** THE TASK **
Output the data word for word. Begin at its first line and end at the line with "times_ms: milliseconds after".

=== Begin Enclosure ===

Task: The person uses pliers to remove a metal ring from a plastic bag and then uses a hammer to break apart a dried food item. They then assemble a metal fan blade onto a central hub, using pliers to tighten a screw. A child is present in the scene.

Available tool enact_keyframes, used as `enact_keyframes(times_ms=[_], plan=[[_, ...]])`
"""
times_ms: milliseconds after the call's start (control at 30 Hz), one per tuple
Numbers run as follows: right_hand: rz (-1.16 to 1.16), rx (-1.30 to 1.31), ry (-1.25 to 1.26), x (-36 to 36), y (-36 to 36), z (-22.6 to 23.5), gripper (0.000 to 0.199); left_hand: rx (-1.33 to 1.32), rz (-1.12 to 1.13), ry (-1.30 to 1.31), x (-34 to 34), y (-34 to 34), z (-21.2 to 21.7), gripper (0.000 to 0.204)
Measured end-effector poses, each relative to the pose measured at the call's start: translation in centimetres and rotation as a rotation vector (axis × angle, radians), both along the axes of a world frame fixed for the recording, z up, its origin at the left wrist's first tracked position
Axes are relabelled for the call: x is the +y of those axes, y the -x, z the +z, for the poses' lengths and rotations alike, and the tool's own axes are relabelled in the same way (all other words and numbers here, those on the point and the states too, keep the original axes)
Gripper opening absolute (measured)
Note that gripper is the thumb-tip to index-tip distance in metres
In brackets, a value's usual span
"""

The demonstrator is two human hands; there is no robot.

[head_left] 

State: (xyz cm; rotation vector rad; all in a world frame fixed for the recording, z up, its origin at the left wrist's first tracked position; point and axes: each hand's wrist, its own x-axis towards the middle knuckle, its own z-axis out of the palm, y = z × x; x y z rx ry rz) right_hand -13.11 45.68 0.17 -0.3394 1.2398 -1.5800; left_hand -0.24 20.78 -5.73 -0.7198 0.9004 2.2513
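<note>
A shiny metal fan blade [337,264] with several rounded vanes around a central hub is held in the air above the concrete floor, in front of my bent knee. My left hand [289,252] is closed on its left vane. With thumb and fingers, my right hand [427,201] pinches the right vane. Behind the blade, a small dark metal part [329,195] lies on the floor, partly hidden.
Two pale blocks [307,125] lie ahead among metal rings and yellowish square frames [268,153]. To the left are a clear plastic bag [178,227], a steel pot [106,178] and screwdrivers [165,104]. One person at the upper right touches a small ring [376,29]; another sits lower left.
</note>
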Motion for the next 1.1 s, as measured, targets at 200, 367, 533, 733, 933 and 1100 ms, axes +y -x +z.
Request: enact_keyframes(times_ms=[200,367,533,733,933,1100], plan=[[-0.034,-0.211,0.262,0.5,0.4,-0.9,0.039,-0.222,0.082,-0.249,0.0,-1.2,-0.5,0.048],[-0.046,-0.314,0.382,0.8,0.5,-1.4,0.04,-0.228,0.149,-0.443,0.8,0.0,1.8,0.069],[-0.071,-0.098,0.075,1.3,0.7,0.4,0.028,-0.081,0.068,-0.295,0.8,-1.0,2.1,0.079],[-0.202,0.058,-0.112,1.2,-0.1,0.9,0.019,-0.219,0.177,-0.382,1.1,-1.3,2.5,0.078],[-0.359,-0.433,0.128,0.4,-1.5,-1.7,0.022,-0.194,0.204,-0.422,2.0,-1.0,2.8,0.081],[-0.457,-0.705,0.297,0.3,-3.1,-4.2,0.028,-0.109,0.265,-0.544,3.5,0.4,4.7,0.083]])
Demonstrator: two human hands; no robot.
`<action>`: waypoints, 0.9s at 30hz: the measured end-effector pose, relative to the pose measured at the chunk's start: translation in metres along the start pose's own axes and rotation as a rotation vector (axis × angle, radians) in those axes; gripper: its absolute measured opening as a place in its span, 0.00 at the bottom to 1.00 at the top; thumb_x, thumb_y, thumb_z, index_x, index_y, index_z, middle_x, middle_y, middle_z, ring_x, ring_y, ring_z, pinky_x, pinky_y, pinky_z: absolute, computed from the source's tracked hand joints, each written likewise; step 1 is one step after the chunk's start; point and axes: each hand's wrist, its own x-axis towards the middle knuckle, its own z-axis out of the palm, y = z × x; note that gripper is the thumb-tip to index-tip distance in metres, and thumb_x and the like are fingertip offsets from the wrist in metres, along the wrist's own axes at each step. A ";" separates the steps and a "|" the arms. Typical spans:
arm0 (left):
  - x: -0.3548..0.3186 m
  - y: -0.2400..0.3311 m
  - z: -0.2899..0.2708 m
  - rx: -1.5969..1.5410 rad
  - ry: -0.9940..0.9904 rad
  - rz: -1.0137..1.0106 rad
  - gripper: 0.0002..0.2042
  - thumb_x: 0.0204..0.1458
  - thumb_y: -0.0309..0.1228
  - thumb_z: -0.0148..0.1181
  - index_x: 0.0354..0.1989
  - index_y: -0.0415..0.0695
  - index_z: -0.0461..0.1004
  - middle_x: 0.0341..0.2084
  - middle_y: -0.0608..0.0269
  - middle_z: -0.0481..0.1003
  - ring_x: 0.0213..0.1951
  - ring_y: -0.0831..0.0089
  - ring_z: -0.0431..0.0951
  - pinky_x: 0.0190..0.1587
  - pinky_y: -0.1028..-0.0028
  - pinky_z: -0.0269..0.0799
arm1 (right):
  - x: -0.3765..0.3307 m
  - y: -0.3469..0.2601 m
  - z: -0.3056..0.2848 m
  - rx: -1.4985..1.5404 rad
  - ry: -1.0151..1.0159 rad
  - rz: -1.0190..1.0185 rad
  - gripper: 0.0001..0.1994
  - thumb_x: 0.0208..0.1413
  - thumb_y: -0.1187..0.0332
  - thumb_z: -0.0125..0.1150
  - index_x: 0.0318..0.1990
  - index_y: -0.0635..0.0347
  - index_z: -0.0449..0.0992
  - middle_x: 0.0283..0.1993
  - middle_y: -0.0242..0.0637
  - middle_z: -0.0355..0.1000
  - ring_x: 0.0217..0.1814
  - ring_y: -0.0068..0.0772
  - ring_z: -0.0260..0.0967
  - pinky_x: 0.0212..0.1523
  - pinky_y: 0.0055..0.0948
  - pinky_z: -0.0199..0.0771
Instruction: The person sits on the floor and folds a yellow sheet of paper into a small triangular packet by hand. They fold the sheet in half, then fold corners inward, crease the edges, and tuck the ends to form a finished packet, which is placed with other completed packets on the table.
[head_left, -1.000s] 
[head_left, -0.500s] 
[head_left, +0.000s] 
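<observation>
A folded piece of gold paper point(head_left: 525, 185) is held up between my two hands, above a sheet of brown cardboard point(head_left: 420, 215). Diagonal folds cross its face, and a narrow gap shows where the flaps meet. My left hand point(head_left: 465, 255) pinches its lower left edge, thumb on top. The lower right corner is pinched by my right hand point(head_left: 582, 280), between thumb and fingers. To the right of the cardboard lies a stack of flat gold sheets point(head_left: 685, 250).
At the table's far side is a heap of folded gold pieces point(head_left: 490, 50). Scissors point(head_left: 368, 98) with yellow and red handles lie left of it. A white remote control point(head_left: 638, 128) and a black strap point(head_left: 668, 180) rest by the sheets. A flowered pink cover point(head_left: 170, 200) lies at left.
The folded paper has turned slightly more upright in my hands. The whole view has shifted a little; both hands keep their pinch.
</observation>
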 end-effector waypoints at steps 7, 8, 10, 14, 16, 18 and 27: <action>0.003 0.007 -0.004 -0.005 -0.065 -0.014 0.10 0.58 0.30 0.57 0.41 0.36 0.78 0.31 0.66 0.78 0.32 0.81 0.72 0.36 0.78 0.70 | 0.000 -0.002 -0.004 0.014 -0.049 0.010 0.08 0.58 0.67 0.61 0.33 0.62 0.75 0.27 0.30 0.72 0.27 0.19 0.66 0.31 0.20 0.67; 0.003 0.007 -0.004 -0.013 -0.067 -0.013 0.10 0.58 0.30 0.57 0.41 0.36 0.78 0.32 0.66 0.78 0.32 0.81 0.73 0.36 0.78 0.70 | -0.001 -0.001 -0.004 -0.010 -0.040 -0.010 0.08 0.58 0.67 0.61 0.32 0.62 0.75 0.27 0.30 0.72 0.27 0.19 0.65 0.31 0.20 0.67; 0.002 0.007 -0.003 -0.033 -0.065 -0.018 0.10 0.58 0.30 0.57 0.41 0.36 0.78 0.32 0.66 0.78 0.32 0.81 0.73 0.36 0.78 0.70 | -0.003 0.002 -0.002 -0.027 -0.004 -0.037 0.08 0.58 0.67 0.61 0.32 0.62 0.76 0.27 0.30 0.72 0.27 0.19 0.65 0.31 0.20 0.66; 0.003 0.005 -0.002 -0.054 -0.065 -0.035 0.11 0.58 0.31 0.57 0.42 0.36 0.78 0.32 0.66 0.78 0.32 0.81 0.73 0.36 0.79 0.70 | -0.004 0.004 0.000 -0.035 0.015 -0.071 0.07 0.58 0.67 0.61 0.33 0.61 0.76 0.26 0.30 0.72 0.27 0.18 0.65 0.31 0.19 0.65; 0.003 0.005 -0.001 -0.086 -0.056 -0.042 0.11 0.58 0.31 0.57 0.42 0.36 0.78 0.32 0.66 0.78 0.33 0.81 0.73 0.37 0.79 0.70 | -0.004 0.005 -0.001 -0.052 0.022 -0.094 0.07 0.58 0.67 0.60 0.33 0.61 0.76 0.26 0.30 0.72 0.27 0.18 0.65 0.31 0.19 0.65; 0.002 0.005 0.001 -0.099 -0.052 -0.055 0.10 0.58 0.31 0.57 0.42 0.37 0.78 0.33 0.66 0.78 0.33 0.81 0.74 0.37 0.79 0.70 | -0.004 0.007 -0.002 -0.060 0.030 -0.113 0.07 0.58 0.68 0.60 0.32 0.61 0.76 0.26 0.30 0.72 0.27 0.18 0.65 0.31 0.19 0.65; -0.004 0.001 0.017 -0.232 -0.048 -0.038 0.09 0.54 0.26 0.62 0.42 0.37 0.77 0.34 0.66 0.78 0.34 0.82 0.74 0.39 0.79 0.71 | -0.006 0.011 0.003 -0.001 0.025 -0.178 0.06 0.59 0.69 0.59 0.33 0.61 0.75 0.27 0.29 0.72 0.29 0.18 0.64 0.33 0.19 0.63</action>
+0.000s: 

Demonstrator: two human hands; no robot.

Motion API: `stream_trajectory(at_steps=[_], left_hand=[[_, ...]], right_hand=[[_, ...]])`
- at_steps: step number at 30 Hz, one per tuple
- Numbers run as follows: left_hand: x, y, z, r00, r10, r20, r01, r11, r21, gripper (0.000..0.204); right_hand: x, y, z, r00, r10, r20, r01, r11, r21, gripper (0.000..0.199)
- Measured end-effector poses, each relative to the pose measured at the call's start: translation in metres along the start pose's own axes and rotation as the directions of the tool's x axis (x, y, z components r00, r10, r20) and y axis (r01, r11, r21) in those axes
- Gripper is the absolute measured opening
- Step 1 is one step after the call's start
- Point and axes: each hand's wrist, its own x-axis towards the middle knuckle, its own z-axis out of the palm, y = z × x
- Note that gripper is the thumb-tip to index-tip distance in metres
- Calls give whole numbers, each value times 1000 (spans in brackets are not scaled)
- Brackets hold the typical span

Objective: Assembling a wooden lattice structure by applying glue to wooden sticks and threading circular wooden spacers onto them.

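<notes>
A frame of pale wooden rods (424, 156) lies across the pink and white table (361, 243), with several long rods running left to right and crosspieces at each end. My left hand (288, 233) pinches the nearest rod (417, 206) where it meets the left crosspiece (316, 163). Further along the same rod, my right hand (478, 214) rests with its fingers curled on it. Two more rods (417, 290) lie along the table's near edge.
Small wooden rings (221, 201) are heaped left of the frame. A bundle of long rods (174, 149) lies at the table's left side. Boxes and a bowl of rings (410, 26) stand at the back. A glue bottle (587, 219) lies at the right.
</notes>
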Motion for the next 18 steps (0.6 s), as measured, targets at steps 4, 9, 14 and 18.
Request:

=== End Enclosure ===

** THE COMPLETED TASK **
Task: The person uses pliers to remove a metal ring from a plastic bag and then uses a hammer to break apart a dried food item. They then assemble a metal fan blade onto a central hub, using pliers to tighten a screw. A child is present in the scene.

Available tool enact_keyframes, used as `enact_keyframes(times_ms=[_], plan=[[_, ...]])`
"""
times_ms: milliseconds after the call's start (control at 30 Hz), one per tuple

What the exercise required is now done.